An important part of every course in the mathematics program is the process of inquiry, in which students develop methods for exploring new problems or unfamiliar situations. Knowing how to learn mathematics is the underlying expectation that every student in every course needs to achieve. An important part of the inquiry process is that of taking the conditions of a real-world situation and representing them in mathematical form. A mathematical representation can take many different forms – for example, it can be a physical model, a diagram, a graph, a table of values, an equation, or a computer simulation. It is important that students recognize various mathematical representations of given relationships and that they become familiar with increasingly sophisticated representations as they progress through secondary school.
The prevalence in today's society and classrooms of sophisticated yet easy-to-use calculators and computer software accounts in part for the inclusion of certain concepts and skills in this curriculum. The curriculum has been designed to integrate appropriate technologies into the learning and doing of mathematics, while equipping students with the manipulation skills necessary to understand other aspects of the mathematics that they are learning, to solve meaningful problems, and to continue to learn mathematics with success in the future. Technology is not used to replace skill acquisition; rather, it is treated as a learning tool that helps students explore concepts. Technology is required when its use represents either the only way or the most effective way to achieve an expectation.

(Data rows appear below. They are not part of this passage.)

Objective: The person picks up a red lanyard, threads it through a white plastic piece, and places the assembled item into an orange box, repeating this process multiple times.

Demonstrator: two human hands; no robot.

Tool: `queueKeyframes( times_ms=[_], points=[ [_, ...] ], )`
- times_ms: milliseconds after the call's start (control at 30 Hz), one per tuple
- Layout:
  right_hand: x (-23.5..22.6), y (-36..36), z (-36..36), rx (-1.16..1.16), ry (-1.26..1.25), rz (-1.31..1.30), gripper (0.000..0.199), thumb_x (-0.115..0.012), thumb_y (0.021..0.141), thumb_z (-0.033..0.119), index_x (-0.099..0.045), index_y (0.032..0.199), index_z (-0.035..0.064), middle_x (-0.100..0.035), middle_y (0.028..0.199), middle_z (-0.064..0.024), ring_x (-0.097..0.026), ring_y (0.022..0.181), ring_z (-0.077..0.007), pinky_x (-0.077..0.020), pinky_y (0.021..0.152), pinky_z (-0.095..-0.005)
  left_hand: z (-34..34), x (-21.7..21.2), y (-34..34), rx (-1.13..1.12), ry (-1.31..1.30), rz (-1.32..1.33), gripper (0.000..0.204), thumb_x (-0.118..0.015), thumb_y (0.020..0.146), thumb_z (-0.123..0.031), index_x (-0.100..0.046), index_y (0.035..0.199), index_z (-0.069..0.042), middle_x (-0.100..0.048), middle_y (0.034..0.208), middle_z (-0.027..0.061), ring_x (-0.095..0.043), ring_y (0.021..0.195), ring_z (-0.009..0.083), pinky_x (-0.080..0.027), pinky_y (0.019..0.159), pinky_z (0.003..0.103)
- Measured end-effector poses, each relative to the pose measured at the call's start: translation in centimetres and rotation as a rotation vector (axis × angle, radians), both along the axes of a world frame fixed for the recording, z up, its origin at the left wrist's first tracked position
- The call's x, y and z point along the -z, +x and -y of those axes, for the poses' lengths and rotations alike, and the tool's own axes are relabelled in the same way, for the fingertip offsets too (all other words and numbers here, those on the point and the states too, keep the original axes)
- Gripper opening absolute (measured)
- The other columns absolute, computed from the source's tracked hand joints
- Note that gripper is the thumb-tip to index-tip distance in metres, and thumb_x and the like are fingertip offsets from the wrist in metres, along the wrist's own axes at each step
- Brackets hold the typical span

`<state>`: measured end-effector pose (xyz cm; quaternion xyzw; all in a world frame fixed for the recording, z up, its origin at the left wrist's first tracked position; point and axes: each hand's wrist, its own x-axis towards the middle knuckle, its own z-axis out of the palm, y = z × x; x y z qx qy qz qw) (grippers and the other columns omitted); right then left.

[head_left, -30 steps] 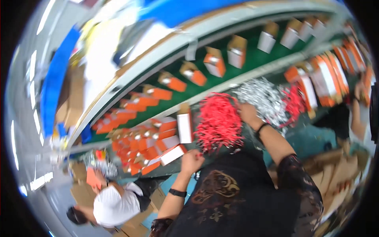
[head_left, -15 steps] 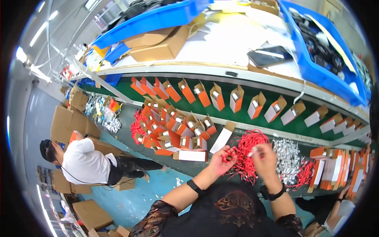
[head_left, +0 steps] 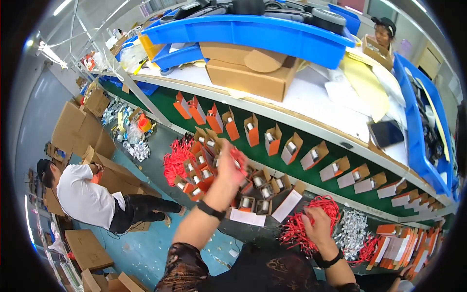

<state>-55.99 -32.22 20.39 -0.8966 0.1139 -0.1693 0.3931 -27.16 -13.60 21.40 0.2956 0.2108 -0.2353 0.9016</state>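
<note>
Head view: left hand (head_left: 228,165) pinches a red cord (head_left: 238,156) over open boxes (head_left: 253,187); right hand (head_left: 316,225) grips red cords (head_left: 296,233).

Motion-blurred left hand (head_left: 228,163) fingers

The person's left arm rises from the lower edge and stretches forward and up, forearm bare below a dark patterned sleeve, a black band on the wrist. The left hand (head_left: 227,164) is blurred at full reach, fingers bunched; whether it grips anything cannot be told. The right arm stays low and bent, a black band on its wrist too. The right hand (head_left: 317,225) lies palm down, back to the camera, fingers curled downward and partly hidden.
</note>
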Motion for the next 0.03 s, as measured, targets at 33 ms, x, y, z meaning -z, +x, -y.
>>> queueKeyframes(
  times_ms=[33],
  points=[
    [0.20,1.20,-0.11,-0.001,-0.002,0.000,0.021,-0.071,0.076,0.002,-0.067,0.096,0.0026,-0.063,0.088,-0.0138,-0.064,0.075,-0.0269,-0.0518,0.066,-0.0341,-0.60,-0.42,3.84,-0.110,0.033,0.032,0.046,-0.058,0.089,-0.055,-0.048,0.069,-0.016,-0.049,0.055,-0.0019,-0.054,0.051,0.0182,-0.044,0.045,0.032]
  ],
)
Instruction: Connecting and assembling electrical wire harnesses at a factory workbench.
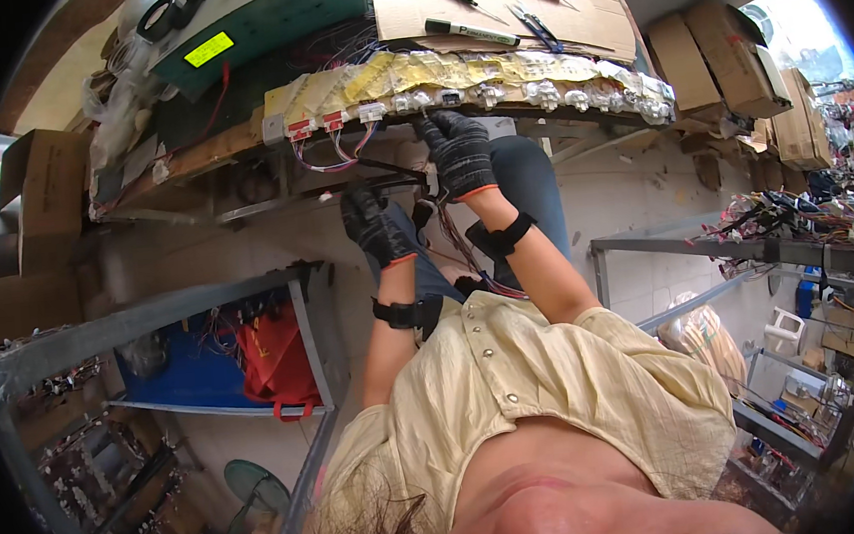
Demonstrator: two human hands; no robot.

Like the earlier curriculum experienced by students, the senior secondary curriculum adopts a strong focus on the processes that best enable students to understand mathematical concepts and learn related skills. Attention to the mathematical processes is considered to be essential to a balanced mathematics program. The seven mathematical processes identified in this curriculum are problem solving, reasoning and proving, reflecting, selecting tools and computational strategies, connecting, representing, and communicating. Each of the senior mathematics courses includes a set of expectations – referred to in this document as the "mathematical process expectations" – that outline the knowledge and skills involved in these essential processes. The mathematical processes apply to student learning in all areas of a mathematics course.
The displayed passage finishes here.